A vasta maioria deles foi gentil. Com exceção de um, um homem, que me disse que eu estava falando muito alto, que deveria ficar quieta e ir embora. Como mulher, fui socializada a falar mal. E a falar baixo. Mas quis responder alto. E em bom tom. A despeito da culpa não estar em pessoas individualmente perversas, mas em estruturas econômicas ardilosas, acendeu uma fagulha em mim. E comecei a urrar ali no meio de todos o que estava acontecendo. Teve gente que podia ter morrido sufocada. Nós moramos na maior cidade do hemisfério sul, com um dos custos de vida mais altos do país. São milhões de pessoas que vão e vem no transporte que se diz PÚBLICO. Pagando vertiginosos R$4,30 a perna. Com um salário mínimo corroído pela inflação. Com Vales-transporte que sequer cobrem o mês. Quando sequer temos salários ou CLTs. Eram trabalhadores ali que PAGAM pra ir e vir. PAGAM pra trabalhar. PAGAM pra procurar emprego. PAGAM pra poder chegar em casa e ver o filho acordado. PAGAM pra ir até um banco pagar um boleto. PAGAM para se endividarem.

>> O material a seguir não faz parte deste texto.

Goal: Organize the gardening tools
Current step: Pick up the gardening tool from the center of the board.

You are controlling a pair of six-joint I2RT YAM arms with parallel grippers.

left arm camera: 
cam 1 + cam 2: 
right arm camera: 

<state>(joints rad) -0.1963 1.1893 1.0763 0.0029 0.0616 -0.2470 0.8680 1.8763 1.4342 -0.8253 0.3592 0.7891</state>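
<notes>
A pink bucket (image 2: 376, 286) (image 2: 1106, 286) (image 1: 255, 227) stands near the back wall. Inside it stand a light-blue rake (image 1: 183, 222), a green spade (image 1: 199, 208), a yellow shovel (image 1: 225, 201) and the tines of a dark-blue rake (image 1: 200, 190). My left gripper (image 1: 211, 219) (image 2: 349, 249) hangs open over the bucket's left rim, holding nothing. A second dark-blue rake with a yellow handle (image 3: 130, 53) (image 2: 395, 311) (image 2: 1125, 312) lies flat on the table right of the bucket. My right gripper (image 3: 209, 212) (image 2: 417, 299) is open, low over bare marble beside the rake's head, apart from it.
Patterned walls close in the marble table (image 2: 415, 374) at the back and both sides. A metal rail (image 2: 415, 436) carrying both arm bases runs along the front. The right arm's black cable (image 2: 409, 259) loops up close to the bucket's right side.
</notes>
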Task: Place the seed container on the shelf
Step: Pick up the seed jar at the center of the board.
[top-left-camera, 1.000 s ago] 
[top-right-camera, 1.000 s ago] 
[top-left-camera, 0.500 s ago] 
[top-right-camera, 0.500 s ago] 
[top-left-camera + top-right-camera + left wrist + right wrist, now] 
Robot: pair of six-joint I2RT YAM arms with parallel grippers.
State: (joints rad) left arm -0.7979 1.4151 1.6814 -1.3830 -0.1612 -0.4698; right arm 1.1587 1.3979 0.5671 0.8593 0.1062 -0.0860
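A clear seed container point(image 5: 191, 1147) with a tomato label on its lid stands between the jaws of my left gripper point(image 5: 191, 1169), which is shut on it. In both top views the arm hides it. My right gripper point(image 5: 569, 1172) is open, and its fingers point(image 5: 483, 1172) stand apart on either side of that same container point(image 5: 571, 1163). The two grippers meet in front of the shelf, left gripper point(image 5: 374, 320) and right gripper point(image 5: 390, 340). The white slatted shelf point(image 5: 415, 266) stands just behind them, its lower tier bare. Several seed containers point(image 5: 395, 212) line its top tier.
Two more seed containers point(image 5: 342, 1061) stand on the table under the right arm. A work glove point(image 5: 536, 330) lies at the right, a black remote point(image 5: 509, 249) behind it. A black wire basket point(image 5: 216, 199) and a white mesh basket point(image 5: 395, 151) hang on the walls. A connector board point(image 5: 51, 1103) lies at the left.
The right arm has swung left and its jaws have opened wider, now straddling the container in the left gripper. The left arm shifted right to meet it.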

Essa é a Parceria Público-Privada da Linha 4 Amarela do Metrô de São Paulo. Essa é a empresa ViaQuatro, pertencente ao grupo CCR, que venceu a concessão por TRINTA anos para aferir LUCRO às nossas custas. É a primeira linha do Brasil a ser operada pela iniciativa privada. Que deixou MASSAS DE PESSOAS PRESAS e ignorantes ao que lhes acontecia. Eles nos querem ignorantes. Incultos. Alienados. Enlatados em um trem superlotado pra não pensarmos no porquê estamos espremidos ali. Lembrei que poucos anos atrás ocorreu um desabamento em um canteiro de obras que já MATOU QUASE DEZ TRABALHADORES em outras estações da mesma linha privatizada. À época, 96 IMÓVEIS FORAM INTERDITADOS. À época, 230 PESSOAS FICARAM DESABRIGADAS. O que foi abafado. Em nome de uma linha que presta serviços de transporte de INTERESSE PÚBLICO para TODOS na mão de POUCOS. Além de nos PRIVAR de respirar, a Linha 4 Amarela nos PRIVA o acesso à cidade. Depois de quase quatro horas ali gritando, o metrô voltou a funcionar. E nos unimos na volta para casa. Entoando em muitas vozes: É PRECISO UM TRANSPORTE PÚBLICO GRATUITO, ACESSÍVEL E DE QUALIDADE AO POVO!

Aos trabalhadores anônimos que permaneceram comigo apoiando e registrando, meu mais sincero muito obrigada. Por conta de vocês estou de pé.